* What is required *
Starting with the line below that holds "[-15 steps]" and stopping after the line that holds "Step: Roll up", transcribe the lines exactly, leaving out all pictures.
(Collected data begins)
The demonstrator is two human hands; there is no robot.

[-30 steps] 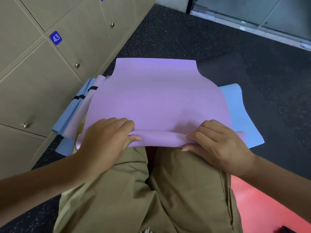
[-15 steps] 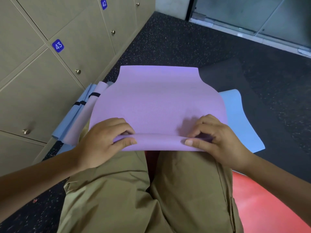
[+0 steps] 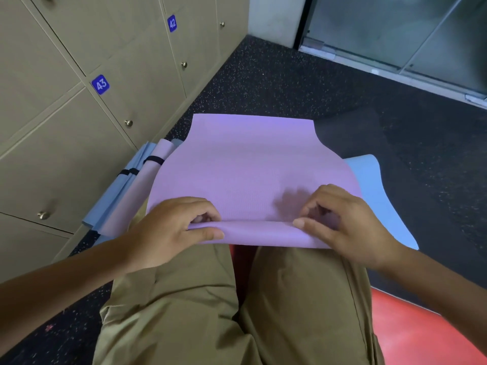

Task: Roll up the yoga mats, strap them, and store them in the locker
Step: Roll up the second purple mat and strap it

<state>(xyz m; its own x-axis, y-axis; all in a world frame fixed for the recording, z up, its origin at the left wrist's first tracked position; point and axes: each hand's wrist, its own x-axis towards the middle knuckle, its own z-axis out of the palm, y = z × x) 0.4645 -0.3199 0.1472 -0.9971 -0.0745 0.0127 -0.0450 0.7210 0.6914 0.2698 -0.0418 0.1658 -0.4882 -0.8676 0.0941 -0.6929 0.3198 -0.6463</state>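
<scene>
Kneeling in khaki trousers (image 3: pixel 210 312), I am pinching the near rolled edge of the purple mat (image 3: pixel 250 167) with my left hand (image 3: pixel 168 233) and right hand (image 3: pixel 345 222), fingers curled over the fold. The mat is lying across a blue mat (image 3: pixel 374 185) on the dark floor (image 3: pixel 290 83). Strapped rolled mats (image 3: pixel 137 185) are lying leftward beside the lockers (image 3: pixel 79 127).

Two hands (image 3: pixel 168 233) (image 3: pixel 350 227), three flat mats (image 3: pixel 250 167) (image 3: pixel 379 193) (image 3: pixel 421 325), three strapped rolls (image 3: pixel 152 164).
</scene>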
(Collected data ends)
* Worked solution *
[-15 steps] 
[+0 steps] 

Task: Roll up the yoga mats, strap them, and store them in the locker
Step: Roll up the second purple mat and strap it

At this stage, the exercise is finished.